◆ **YOUR ASSIGNMENT**: Set down, character for character, everything in the records below from the line holding "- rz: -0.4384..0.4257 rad" down to the line holding "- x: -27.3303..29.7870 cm", and no other line.

##### DATA FOR THIS EXERCISE #####

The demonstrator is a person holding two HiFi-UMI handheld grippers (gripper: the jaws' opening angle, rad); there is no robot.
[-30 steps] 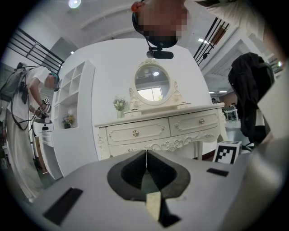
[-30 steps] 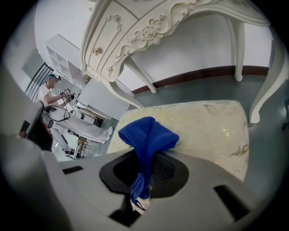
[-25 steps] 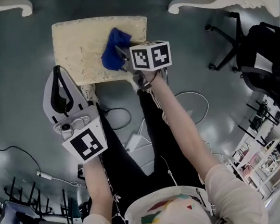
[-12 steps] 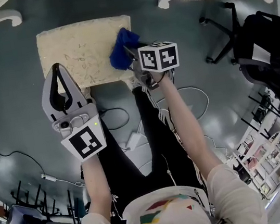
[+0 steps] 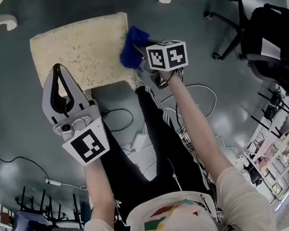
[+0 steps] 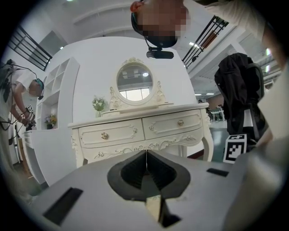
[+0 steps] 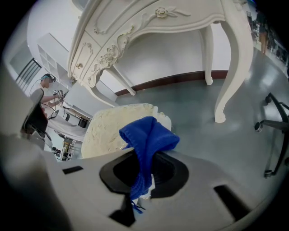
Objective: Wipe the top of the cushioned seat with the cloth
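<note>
The cushioned seat [image 5: 77, 52] lies with its long axis left to right, spreading leftward from the right gripper [image 5: 139, 53], which is clamped on the blue cloth [image 5: 130, 42] at the seat's right edge (the left gripper [image 5: 60, 72], jaws together and empty, hangs above the near edge).

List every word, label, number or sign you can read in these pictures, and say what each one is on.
No legible text in any view.
Left claw: a black-and-white square marker, a pattern, no letters.
Right claw, holding the blue cloth: its cube bears the same kind of markers.
Shirt: coloured shapes, no writing visible.
</note>
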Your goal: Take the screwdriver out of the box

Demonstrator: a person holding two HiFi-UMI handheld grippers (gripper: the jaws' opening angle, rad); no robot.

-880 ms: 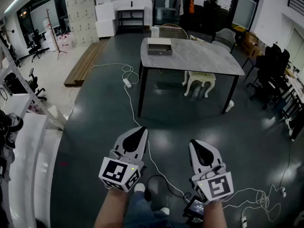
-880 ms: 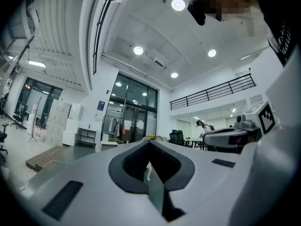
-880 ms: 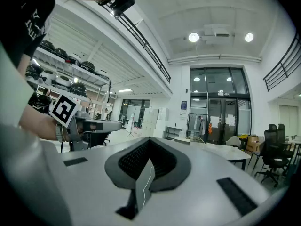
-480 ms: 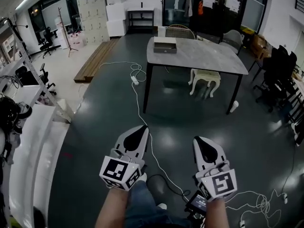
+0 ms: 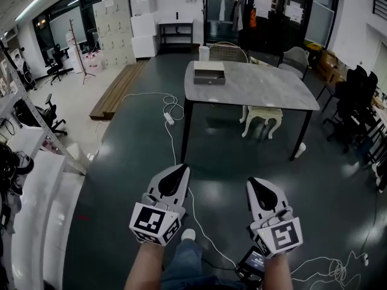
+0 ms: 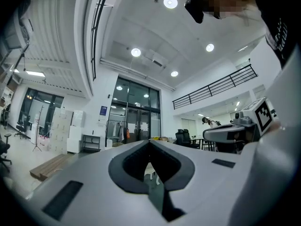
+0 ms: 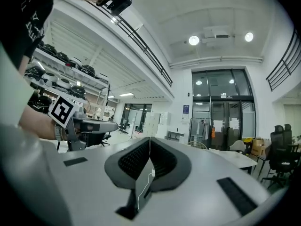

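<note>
We hold the left hand-held gripper (image 5: 176, 173) and the right hand-held gripper (image 5: 255, 186) clenched, empty and level, well apart from the desk (image 5: 266, 86). The box (image 5: 209, 72) sits on its far left corner. The screwdriver is not visible and is presumably inside. We approach first and open the jaws only above the box.

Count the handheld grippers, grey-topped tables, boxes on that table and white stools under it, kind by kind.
grippers: 2, the left gripper and the right gripper
grey-topped table: 1
box: 1
white stool: 1
Total: 5
</note>
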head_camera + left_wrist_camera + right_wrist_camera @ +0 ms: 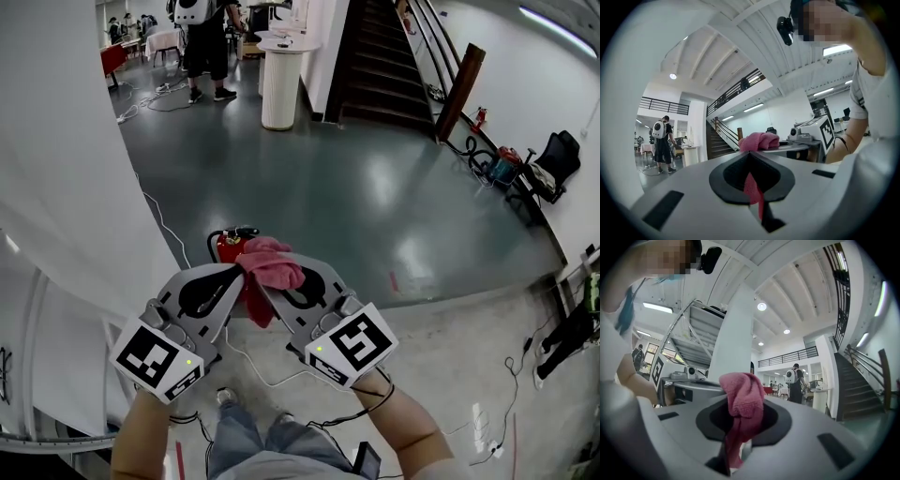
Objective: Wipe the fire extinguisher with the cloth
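Two grippers being held tip to tip at 6 o'clock of head view. Thin strip of pink cloth (273, 263) being pinched by left gripper (232, 279), jaws nearly together. Thicker fold of same cloth being clamped by right gripper (274, 292), bunch rising above jaws. Red fire extinguisher (226, 247) being partly hidden under cloth, on grey floor (375, 206), at 12 o'clock of grippers. Person with backpack (204, 33) being seen far off at 11 o'clock.

Grey left hand-held gripper (238, 273) (black-and-white marker cube (159, 360))
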The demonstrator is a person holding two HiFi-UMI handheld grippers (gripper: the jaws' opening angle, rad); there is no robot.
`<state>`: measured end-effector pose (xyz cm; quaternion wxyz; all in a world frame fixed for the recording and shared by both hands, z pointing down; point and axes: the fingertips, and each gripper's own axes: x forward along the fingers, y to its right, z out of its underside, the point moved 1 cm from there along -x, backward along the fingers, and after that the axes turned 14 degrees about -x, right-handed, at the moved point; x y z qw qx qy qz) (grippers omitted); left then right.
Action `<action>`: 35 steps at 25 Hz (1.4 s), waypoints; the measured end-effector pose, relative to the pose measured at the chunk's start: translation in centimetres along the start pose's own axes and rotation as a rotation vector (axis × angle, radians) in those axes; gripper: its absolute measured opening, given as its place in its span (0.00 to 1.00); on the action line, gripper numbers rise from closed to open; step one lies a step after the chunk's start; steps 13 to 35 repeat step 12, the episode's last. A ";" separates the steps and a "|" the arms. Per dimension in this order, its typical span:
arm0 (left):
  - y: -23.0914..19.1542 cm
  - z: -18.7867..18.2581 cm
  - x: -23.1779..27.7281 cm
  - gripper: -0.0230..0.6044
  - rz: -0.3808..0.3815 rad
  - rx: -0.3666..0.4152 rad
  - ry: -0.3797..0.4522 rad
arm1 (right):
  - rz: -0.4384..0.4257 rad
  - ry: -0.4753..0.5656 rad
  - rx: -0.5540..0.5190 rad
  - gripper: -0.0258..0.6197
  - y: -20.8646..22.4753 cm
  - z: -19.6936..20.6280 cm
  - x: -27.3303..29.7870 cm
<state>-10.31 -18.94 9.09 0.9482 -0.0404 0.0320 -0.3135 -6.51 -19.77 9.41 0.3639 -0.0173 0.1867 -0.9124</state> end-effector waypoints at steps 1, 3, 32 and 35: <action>0.3 -0.5 0.0 0.05 -0.002 -0.004 0.001 | 0.000 0.001 0.003 0.16 0.2 -0.6 -0.3; 0.9 -1.3 0.1 0.05 -0.006 -0.015 0.006 | 0.001 0.003 0.006 0.16 0.5 -1.4 -0.8; -1.1 -0.4 0.3 0.05 0.012 -0.006 0.021 | 0.008 0.008 -0.011 0.16 0.4 -0.2 1.1; -1.1 -0.4 0.3 0.05 0.012 -0.006 0.021 | 0.008 0.008 -0.011 0.16 0.4 -0.2 1.1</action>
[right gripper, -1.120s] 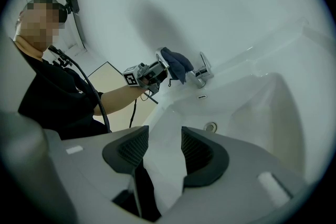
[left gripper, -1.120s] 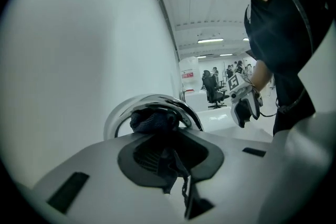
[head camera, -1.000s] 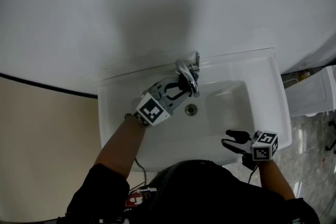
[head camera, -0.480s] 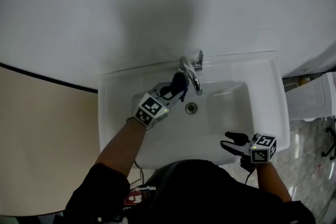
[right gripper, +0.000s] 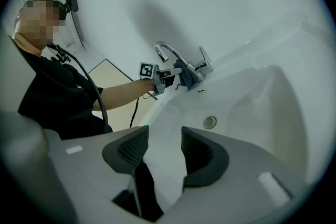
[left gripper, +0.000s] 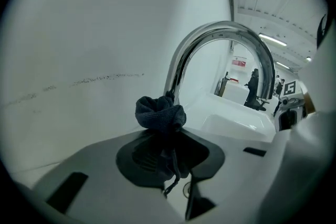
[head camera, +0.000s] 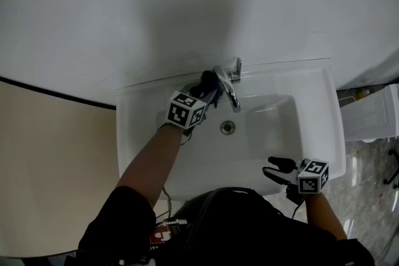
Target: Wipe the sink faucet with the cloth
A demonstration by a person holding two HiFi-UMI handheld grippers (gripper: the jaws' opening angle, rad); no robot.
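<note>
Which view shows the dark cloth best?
Left gripper view: the bunched dark blue cloth sits large and close, at the chrome faucet. Head and right gripper views show only a small distant patch.

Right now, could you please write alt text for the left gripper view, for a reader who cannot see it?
The left tongs grip a bunched dark blue cloth and hold it at the foot of a curved chrome faucet. A plain white wall fills the left side, and the white sink lies behind on the right.
</note>
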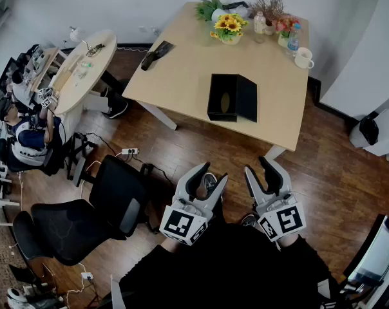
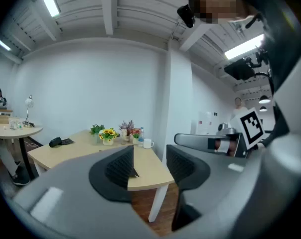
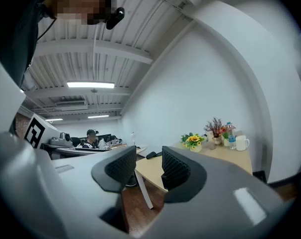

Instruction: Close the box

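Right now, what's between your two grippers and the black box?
In the head view, only wooden floor and a bare strip of table lie between the left gripper, the right gripper and the black box.

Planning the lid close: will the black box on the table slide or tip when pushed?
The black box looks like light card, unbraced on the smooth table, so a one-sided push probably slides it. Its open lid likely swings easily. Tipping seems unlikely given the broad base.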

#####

◆ **OUTPUT FOR THIS EXERCISE**:
  - rz: -0.4384..0.4257 rad
  - ry: -0.4753..0.5656 rad
  - rx: -0.5540..0.5190 rad
  - gripper: -0.0258..0.6197
  - y: -20.8646..22.4753 cm
  - z: -19.6936..20.6280 cm
  - x: -27.3303..29.7870 cm

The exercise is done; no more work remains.